Sma3s sequence annotations also include both the most probable gene name and the most probable description (including putative EC enzyme codes), which can be useful for non-specialist users who only want to rapidly identify their sequences.

We have tested Sma3s with sequences from different taxonomic divisions with the following accuracy:

Taxonomic division	Sensitivity	Specificity
Bacteria	96%	97%
Plants	85%	90%
Mammals	85%	86%
Invertebrates	65%	80%

Output example - As an output example, you can download the following files containing an annotated bacterial proteome, which can be opened with a spreadsheet program:

File with the complete annotation:

proteome_uniref90_source_go_goslim.tsv

File with the summary, including functional categories:

proteome_uniref90_source_go_goslim_summary.tsv

Figure created from the previous file (the most frecuent annotated biological processes):

Biological processes

What's new

Sma3s allows high-throughput annotation analysis to non-specialist users. These are the improvements for the new Sma3s release 2:

Performance: the algorithm is now more exhaustive and accurate

It offers a combined annotation from the 3 available modules, giving preference to manually curated sequences from the database.
Both the assigned gene name and description come from the most informative sequence.
The module 2 uses the Rost equation and takes in account the ortholog with the best annotation.
It takes automatic parameters for improving transcriptome annotations.
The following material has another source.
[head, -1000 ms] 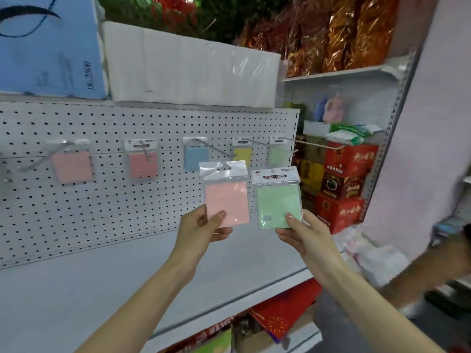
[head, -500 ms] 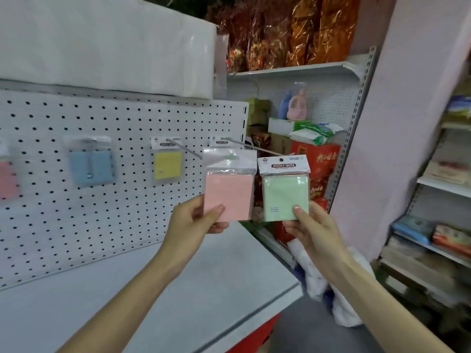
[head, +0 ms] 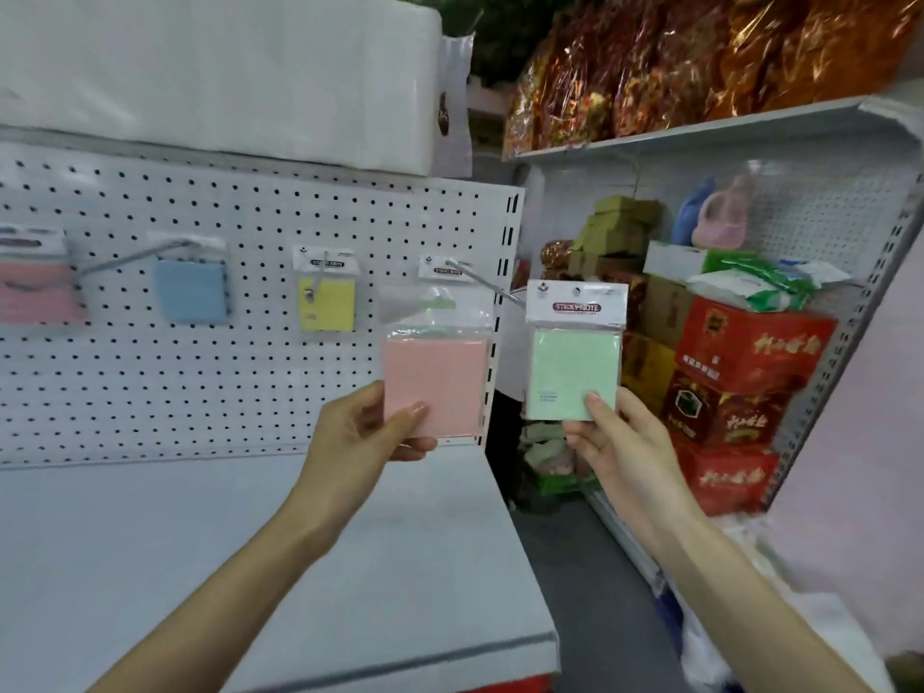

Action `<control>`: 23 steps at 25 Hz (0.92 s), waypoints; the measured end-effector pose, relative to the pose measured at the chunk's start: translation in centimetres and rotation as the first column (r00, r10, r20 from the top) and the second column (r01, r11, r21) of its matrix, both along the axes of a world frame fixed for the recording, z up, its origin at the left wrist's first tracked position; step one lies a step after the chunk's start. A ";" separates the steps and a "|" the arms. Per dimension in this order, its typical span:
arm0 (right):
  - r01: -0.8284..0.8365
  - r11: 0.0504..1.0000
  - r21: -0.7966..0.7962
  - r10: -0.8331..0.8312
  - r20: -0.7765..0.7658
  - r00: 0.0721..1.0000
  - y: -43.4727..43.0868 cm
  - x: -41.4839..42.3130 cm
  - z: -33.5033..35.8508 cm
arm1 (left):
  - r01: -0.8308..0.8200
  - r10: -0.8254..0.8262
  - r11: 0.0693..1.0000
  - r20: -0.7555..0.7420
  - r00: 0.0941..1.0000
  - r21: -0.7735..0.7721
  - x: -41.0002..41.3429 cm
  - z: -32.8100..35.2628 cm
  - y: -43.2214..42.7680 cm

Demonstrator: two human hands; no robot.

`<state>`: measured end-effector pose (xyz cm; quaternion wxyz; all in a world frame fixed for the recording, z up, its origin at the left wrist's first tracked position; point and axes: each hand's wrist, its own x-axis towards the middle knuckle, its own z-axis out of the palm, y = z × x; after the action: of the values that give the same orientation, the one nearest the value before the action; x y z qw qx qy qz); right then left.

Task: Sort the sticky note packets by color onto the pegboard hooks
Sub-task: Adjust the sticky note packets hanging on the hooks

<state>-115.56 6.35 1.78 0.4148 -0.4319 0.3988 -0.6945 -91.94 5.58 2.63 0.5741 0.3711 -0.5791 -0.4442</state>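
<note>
My left hand (head: 367, 432) pinches the lower corner of a pink sticky note packet (head: 434, 382), held upright in front of the white pegboard (head: 240, 352). My right hand (head: 620, 442) pinches a green sticky note packet (head: 575, 362) just right of the pegboard's edge. On the pegboard hooks hang a pink packet (head: 35, 282) at far left, a blue packet (head: 192, 287), a yellow packet (head: 327, 297) and a green packet (head: 442, 287), which is mostly hidden behind the pink one I hold. The hook (head: 487, 282) carrying that green packet juts out between my two packets.
A grey shelf (head: 250, 542) runs below the pegboard. A big white box (head: 225, 67) sits above it. To the right stand red cartons (head: 740, 372), brown boxes and a shelf of shiny orange bags (head: 700, 57). A pale pink wall (head: 870, 442) closes the right side.
The view has swung right along the pegboard, so the hung packets slid left in view. Both hands still hold their packets, now closer to the rightmost hook.
</note>
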 end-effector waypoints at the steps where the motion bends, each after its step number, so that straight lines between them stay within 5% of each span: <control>1: -0.020 1.000 0.006 0.020 0.000 1.000 -0.1 -0.5 0.1 | -0.019 0.019 1.000 0.000 1.000 0.000 -0.5 0.1 0.3; 23: -0.194 0.981 0.024 0.195 -0.063 0.979 0.3 -1.3 1.0 | -0.250 0.250 0.968 -0.101 0.963 0.007 -5.1 0.9 2.9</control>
<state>-116.90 6.70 2.76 0.4713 -0.4873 0.3742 -0.6327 -97.00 8.52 3.50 0.6551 0.4167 -0.4993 -0.3847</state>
Usability: it requires both low knowledge and computing requirements

It only requires the external Blast+ package.
It can be easily run in Linux, Windows and Mac.
A reference database is provided to make easier the annotation.

Output utility: the result includes a summary useful to create figures

A summary of the whole annotation is given, with the number of annotated sequences and a brief about found functional classes which can be used to create article figures.
EC numbers are added to the annotation, and the GO terms are separately shown for each category.
Generic GO Slim can be added to the annotation.
The sequences used for the annotation can be reported, and the unannotated sequences can be discarded from the final report.

Quality: the user can select only quality predictions

A quality annotation can be performed by using GO and UniProt evidence codes.
Non-informative annotation are avoided, as well as database sequences without any GO term and UniProt keyword.

Run time: the processing time has decreased and it can be easily run in a personal computer

The similarity search by Blast, which is the most demanding processing time step, can be run in a multi-thread way.
It uses the non-redundant database UniRef90 which reduces the processing time, but keeping a high sensitivity.
When using UniRef90, the clustering step for removing redundancy can be avoided.
All of this gets a 4-fold processing increase.

Sma3s old release

References

Please cite the use of Sma3s with the last reference:

Antonio Muñoz-Mérida, Enrique Viguera, M. Gonzalo Claros, Oswaldo Trelles, Antonio J. Pérez-Pulido (2014) Sma3s: a three-step modular annotator for large sequence datasets. DNA Research, 21(4):341-53.
Carlos S. Casimiro-Soriguer, Antonio Muñoz-Mérida, Antonio J. Pérez-Pulido (2017) Sma3s: a universal tool for easy functional annotation of proteomes and transcriptomes. Proteomics. 17(12).

Sma3s have been widely used and cited in the literature.

Sma3s is licensed under a Creative Commons Attribution-NonCommercial-NoDerivs 3.0 Unported License.